▸ **GOAL OF THE EXERCISE**
Every line from the start of the listing below through the line that contains "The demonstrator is" is to be reproduced word for word.

▸ **DATA SEGMENT**

━━━━━━

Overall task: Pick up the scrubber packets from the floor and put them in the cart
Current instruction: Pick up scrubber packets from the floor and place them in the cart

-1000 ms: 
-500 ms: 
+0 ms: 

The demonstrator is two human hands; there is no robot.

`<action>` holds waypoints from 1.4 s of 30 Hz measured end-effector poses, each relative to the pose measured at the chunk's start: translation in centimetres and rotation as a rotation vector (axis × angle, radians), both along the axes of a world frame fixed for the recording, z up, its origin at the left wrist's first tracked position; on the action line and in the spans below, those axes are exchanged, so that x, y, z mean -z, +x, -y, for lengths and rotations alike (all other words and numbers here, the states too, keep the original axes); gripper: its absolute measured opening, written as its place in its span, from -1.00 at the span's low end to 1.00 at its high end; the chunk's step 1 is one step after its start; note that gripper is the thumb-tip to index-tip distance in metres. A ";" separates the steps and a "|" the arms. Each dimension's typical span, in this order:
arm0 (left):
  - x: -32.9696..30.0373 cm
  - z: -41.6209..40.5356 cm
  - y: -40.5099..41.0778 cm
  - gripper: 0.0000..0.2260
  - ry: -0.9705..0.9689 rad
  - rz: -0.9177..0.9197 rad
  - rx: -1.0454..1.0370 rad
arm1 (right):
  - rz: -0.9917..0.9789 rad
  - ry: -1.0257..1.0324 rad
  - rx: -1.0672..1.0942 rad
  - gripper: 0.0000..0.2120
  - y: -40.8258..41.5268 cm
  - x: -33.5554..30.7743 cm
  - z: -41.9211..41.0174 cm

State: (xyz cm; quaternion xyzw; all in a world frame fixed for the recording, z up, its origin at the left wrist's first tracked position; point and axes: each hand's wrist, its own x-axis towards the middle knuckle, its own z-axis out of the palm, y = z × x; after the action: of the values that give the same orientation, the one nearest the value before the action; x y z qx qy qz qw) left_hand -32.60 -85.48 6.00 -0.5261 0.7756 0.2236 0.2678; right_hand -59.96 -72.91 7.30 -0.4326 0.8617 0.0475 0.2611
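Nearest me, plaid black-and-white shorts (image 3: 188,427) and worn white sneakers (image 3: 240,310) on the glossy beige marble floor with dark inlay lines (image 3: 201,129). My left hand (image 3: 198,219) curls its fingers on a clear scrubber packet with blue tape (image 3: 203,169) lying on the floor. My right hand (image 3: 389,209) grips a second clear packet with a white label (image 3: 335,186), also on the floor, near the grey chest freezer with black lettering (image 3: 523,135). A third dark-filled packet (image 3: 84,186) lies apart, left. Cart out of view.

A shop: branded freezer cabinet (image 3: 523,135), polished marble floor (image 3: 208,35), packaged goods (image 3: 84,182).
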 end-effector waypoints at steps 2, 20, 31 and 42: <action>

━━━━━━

▸ **TASK OUTPUT**
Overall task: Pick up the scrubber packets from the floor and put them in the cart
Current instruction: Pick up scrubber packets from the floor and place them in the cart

-1000 ms: 
-500 ms: 
+0 ms: 

The demonstrator is two human hands; there is no robot.

The output is now finished.